■ **Required action**
Look through the material below. Copy every line with the string "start" in it.

■ **Given data**
....................

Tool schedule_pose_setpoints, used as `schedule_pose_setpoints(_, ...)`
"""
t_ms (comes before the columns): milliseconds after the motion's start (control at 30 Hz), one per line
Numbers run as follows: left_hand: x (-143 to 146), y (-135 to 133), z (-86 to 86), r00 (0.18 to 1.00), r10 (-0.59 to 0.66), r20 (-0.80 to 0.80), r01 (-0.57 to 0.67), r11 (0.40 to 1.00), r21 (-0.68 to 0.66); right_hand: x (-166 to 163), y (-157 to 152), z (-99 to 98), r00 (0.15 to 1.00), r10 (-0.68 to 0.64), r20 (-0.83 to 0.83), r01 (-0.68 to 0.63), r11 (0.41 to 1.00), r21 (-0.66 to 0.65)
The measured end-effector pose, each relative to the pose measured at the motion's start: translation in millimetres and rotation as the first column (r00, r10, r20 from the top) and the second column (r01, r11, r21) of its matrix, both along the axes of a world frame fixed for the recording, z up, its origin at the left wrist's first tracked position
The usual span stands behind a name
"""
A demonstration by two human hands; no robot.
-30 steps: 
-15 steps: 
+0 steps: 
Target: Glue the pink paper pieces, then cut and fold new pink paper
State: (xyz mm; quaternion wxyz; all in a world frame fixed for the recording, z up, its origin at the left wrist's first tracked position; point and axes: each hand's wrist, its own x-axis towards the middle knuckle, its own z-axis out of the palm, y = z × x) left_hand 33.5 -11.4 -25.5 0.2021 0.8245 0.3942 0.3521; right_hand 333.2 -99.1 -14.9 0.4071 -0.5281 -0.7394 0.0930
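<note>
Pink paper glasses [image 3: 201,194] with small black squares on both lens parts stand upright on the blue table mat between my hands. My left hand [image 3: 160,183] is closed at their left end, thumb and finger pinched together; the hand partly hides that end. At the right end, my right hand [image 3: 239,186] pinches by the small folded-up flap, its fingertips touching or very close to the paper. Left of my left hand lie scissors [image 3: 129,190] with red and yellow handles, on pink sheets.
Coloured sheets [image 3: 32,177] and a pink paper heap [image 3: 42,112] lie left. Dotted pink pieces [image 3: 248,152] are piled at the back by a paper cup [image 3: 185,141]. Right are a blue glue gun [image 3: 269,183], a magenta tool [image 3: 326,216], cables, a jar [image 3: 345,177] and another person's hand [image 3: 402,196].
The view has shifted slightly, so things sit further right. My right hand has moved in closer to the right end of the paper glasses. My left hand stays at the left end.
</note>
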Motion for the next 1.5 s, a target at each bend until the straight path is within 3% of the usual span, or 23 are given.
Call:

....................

■ **Solution for this exercise**
t_ms (comes before the columns): milliseconds after the motion's start (control at 30 Hz), one per line
The measured end-effector pose, each relative to the pose measured at the motion's start: translation in millimetres and rotation as the first column (r00, r10, r20 from the top) and the second column (r01, r11, r21) of its matrix, both along the axes of a world frame fixed for the recording, z up, its origin at the left wrist's first tracked position

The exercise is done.